Items listed in a dataset:
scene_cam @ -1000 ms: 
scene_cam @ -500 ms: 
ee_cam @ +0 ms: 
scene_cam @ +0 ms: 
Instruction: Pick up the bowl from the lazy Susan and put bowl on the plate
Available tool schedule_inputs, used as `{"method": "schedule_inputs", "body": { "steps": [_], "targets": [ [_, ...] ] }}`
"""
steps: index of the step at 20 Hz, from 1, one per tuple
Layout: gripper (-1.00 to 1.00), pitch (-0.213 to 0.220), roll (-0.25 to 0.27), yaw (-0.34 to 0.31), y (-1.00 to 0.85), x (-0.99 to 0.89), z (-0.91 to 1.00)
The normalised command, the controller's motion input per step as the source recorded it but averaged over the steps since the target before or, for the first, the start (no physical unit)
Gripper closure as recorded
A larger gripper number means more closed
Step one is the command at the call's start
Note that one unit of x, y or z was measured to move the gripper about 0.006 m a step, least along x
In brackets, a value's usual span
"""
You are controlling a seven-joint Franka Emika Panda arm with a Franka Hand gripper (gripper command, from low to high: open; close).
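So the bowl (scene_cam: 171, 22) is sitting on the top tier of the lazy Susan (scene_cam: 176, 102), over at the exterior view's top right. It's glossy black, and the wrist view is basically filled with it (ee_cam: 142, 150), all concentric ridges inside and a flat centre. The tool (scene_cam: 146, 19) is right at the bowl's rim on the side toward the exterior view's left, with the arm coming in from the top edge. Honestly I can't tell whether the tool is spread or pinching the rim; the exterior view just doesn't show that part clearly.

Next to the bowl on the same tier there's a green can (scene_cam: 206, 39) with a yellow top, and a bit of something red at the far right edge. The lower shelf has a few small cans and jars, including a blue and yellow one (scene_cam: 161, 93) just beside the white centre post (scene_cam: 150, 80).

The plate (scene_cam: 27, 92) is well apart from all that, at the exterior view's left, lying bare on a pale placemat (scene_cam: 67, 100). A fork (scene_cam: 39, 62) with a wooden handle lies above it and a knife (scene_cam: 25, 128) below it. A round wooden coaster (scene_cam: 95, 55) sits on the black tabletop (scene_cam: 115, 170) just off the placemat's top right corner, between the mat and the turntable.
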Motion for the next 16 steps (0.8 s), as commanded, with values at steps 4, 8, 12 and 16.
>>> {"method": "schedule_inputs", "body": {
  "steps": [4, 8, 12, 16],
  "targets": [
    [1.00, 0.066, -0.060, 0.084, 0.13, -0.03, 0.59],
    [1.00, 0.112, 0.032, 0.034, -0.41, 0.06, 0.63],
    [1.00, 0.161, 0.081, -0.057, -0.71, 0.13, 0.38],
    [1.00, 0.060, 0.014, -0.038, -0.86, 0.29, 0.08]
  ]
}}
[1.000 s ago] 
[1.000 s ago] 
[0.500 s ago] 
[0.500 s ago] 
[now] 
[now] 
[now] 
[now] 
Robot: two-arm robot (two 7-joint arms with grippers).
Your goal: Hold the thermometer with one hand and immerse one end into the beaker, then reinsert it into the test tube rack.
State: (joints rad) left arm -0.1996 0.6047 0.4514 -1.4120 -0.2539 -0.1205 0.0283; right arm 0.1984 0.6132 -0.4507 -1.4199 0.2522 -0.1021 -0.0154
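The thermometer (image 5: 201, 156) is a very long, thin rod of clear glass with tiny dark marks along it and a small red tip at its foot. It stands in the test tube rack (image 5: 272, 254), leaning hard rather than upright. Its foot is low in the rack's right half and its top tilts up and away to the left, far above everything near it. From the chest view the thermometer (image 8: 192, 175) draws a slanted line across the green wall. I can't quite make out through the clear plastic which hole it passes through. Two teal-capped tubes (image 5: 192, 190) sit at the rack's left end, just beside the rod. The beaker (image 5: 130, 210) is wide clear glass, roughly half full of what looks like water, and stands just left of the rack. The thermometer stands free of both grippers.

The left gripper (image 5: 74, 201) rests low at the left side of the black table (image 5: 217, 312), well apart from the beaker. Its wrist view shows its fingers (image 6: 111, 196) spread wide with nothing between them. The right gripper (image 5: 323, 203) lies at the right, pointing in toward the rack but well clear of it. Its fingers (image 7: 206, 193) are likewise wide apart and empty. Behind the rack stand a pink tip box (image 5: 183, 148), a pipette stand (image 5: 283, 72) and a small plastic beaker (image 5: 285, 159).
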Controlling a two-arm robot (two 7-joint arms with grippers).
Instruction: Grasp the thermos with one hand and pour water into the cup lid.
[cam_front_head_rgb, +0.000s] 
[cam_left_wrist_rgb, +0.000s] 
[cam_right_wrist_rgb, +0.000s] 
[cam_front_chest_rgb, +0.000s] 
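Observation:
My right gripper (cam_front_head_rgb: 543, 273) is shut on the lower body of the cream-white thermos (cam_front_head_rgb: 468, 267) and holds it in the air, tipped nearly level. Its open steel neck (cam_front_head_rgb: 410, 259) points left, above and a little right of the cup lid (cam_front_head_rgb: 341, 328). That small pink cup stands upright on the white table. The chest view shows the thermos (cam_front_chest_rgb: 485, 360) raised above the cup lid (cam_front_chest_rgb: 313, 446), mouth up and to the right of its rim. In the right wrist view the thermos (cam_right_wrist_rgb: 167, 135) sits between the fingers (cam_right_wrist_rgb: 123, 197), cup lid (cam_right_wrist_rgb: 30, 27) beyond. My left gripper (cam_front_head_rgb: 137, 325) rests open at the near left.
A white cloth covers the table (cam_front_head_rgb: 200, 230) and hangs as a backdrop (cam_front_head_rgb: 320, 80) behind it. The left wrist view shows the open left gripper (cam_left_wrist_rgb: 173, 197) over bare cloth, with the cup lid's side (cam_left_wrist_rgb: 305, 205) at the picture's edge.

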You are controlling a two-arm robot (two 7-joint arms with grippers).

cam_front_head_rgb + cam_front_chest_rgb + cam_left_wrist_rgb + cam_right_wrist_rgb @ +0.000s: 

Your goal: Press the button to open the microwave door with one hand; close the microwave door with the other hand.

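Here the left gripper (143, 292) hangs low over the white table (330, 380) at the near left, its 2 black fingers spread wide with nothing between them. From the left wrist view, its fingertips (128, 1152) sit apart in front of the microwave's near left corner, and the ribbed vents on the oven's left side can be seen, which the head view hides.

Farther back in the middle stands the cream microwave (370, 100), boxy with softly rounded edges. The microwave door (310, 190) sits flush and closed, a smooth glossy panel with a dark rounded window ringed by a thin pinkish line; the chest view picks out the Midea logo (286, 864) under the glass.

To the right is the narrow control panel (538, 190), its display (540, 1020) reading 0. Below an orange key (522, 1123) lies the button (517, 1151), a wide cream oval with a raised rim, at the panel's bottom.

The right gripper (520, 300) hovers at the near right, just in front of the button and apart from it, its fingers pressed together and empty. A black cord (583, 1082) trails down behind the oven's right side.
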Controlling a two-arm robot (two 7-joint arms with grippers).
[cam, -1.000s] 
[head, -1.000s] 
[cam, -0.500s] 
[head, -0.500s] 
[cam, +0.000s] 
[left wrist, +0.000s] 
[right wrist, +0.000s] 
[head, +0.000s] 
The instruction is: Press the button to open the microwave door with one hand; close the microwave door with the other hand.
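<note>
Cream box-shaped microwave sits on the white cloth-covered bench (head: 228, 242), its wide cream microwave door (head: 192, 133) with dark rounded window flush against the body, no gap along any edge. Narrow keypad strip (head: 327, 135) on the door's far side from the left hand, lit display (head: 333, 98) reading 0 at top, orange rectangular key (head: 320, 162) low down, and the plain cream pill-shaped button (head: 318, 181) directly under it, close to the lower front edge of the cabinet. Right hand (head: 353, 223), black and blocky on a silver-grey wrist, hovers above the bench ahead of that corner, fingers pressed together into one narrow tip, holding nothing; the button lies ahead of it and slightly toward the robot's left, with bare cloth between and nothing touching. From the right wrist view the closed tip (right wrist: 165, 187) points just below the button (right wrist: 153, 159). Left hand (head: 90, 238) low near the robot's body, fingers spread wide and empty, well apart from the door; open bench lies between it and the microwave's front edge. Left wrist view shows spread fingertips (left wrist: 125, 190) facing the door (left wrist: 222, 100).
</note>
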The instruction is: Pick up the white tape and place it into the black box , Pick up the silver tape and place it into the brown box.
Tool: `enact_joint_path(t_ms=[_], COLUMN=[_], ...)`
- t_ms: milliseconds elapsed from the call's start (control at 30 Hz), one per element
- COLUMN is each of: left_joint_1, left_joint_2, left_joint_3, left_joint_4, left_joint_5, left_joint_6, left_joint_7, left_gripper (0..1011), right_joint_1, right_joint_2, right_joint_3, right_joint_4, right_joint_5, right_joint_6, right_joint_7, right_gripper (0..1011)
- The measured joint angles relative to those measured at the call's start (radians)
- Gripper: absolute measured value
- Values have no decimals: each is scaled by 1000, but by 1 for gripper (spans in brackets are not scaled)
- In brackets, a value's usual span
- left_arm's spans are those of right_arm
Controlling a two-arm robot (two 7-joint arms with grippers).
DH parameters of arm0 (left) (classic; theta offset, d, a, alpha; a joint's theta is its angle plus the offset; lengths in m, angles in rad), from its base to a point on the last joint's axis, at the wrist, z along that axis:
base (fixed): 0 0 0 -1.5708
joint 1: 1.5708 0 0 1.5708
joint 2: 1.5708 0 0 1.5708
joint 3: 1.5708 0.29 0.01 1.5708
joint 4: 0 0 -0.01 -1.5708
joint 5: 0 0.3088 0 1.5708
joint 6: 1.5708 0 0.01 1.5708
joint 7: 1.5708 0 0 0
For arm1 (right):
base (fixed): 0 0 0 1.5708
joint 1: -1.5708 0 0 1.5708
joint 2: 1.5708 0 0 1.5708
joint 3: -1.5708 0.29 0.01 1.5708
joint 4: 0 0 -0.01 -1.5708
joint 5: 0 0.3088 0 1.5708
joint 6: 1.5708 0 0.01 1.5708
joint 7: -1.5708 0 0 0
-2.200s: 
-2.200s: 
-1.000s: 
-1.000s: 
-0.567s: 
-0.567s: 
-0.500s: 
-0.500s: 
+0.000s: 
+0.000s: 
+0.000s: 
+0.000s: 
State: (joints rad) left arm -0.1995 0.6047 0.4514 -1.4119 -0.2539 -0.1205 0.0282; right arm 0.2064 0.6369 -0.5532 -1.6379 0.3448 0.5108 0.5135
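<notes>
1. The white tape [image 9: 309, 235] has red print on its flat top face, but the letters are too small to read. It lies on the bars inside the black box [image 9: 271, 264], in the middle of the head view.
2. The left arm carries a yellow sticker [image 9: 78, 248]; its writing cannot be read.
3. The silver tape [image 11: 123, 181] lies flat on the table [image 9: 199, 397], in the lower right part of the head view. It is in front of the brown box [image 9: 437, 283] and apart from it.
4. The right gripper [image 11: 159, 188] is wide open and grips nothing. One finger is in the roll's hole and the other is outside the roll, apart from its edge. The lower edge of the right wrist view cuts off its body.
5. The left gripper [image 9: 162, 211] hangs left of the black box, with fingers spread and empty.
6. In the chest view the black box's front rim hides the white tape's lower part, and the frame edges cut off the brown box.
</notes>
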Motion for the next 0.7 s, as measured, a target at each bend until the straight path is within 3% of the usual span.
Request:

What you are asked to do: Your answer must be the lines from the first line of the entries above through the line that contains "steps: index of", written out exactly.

Expected output:
scene_cam @ -1000 ms: 
scene_cam @ -500 ms: 
ee_cam @ +0 ms: 
scene_cam @ +0 ms: 
Instruction: Pick up the bowl from the lazy Susan and put bowl on the plate
Available tool schedule_inputs, used as `{"method": "schedule_inputs", "body": { "steps": [_], "targets": [ [_, ...] ] }}`
"""
steps: index of the step at 20 Hz, from 1, one per tuple

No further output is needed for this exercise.